■ **Assignment**
Every entry must be duplicated word for word.

■ **Data for analysis**
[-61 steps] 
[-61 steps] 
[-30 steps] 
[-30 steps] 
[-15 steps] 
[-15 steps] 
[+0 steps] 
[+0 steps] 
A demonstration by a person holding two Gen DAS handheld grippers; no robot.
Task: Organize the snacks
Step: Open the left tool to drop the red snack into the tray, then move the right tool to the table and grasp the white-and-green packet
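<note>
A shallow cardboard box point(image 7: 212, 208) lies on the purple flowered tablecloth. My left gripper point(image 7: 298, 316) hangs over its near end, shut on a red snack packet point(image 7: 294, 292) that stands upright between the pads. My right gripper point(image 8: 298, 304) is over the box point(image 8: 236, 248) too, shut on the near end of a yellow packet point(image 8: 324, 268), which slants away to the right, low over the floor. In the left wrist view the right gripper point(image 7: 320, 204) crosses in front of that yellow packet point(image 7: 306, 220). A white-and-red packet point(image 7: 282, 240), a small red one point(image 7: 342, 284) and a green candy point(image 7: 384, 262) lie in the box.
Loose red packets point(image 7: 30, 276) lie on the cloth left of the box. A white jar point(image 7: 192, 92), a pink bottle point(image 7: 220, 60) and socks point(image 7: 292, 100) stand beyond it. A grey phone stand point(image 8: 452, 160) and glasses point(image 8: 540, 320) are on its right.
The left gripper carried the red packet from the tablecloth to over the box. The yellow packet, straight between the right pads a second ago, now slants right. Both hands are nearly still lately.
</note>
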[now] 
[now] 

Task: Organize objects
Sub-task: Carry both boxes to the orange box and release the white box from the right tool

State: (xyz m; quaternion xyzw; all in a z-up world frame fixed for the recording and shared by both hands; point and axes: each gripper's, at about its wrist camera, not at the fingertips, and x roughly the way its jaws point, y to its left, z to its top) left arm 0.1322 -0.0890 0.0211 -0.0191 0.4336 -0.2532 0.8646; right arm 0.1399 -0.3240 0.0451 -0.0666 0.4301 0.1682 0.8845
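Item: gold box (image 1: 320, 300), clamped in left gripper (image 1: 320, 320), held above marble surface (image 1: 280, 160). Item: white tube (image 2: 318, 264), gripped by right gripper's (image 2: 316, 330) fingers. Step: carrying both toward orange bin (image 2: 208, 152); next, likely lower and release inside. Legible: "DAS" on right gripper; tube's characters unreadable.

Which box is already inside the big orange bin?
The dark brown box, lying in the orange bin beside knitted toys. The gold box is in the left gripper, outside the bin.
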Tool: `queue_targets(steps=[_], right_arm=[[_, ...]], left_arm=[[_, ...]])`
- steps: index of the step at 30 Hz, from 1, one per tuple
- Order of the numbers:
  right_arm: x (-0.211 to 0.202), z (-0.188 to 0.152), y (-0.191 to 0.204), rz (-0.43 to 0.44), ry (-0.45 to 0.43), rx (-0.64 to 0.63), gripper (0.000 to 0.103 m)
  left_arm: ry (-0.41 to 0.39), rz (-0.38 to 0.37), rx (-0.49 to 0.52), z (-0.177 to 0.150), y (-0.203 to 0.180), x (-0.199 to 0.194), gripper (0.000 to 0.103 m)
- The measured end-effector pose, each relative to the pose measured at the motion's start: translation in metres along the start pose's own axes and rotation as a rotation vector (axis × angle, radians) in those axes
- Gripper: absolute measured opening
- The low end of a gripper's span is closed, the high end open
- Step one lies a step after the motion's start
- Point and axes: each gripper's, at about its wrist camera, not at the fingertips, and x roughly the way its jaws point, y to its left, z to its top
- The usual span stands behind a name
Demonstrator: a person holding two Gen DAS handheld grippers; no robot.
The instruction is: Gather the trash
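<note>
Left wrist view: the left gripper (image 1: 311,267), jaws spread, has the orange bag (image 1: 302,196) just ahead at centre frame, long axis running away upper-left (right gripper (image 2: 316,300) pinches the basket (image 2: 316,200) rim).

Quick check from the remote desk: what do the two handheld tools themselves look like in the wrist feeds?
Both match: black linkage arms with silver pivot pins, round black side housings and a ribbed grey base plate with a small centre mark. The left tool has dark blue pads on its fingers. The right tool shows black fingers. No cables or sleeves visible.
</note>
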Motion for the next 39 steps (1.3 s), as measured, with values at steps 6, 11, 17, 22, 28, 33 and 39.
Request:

■ **Exercise response**
[-61 steps] 
[-61 steps] 
[-30 steps] 
[-30 steps] 
[-15 steps] 
[-15 steps] 
[+0 steps] 
[+0 steps] 
A demonstration by a person holding two Gen DAS handheld grippers; no robot.
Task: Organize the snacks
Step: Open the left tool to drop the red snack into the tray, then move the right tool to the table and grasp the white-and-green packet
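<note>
A shallow cardboard box point(image 7: 212, 208) lies on the purple flowered tablecloth. My left gripper point(image 7: 298, 316) hangs over its near end, shut on a red snack packet point(image 7: 294, 292) that stands upright between the pads. My right gripper point(image 8: 298, 304) is over the box point(image 8: 236, 248) too, shut on the near end of a yellow packet point(image 8: 324, 268), which slants away to the right, low over the floor. In the left wrist view the right gripper point(image 7: 320, 204) crosses in front of that yellow packet point(image 7: 306, 220). A white-and-red packet point(image 7: 282, 240), a small red one point(image 7: 342, 284) and a green candy point(image 7: 384, 262) lie in the box.
Loose red packets point(image 7: 30, 276) lie on the cloth left of the box. A white jar point(image 7: 192, 92), a pink bottle point(image 7: 220, 60) and socks point(image 7: 292, 100) stand beyond it. A grey phone stand point(image 8: 452, 160) and glasses point(image 8: 540, 320) are on its right.
The left gripper carried the red packet from the tablecloth to over the box. The yellow packet, straight between the right pads a second ago, now slants right. Both hands are nearly still lately.
</note>
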[now] 
[now] 

Task: Organize objects
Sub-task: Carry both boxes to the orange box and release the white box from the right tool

State: (xyz m; quaternion xyzw; all in a z-up world frame fixed for the recording and shared by both hands; point and axes: each gripper's, at about its wrist camera, not at the fingertips, and x roughly the way its jaws point, y to its left, z to its top) left arm 0.1322 -0.0890 0.0211 -0.0191 0.4336 -0.2532 0.8646; right arm 0.1399 -0.3240 0.0451 -0.0666 0.4301 0.1682 0.8845
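Item: gold box (image 1: 320, 300), clamped in left gripper (image 1: 320, 320), held above marble surface (image 1: 280, 160). Item: white tube (image 2: 318, 264), gripped by right gripper's (image 2: 316, 330) fingers. Step: carrying both toward orange bin (image 2: 208, 152); next, likely lower and release inside. Legible: "DAS" on right gripper; tube's characters unreadable.

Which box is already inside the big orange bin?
The dark brown box, lying in the orange bin beside knitted toys. The gold box is in the left gripper, outside the bin.
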Tool: `queue_targets(steps=[_], right_arm=[[_, ...]], left_arm=[[_, ...]])`
- steps: index of the step at 30 Hz, from 1, one per tuple
- Order of the numbers:
  right_arm: x (-0.211 to 0.202), z (-0.188 to 0.152), y (-0.191 to 0.204), rz (-0.43 to 0.44), ry (-0.45 to 0.43), rx (-0.64 to 0.63), gripper (0.000 to 0.103 m)
  left_arm: ry (-0.41 to 0.39), rz (-0.38 to 0.37), rx (-0.49 to 0.52), z (-0.177 to 0.150), y (-0.203 to 0.180), x (-0.199 to 0.194), gripper (0.000 to 0.103 m)
- The measured end-effector pose, each relative to the pose measured at the motion's start: translation in metres along the start pose's own axes and rotation as a rotation vector (axis × angle, radians) in those axes
- Gripper: absolute measured opening
- The low end of a gripper's span is closed, the high end open
- Step one lies a step after the motion's start
- Point and axes: each gripper's, at about its wrist camera, not at the fingertips, and x roughly the way its jaws point, y to its left, z to its top
- The usual span stands behind a name
Demonstrator: a person holding two Gen DAS handheld grippers; no robot.
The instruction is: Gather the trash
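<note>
Left wrist view: the left gripper (image 1: 311,267), jaws spread, has the orange bag (image 1: 302,196) just ahead at centre frame, long axis running away upper-left (right gripper (image 2: 316,300) pinches the basket (image 2: 316,200) rim).

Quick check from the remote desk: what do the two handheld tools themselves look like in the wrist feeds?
Both match: black linkage arms with silver pivot pins, round black side housings and a ribbed grey base plate with a small centre mark. The left tool has dark blue pads on its fingers. The right tool shows black fingers. No cables or sleeves visible.
</note>
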Motion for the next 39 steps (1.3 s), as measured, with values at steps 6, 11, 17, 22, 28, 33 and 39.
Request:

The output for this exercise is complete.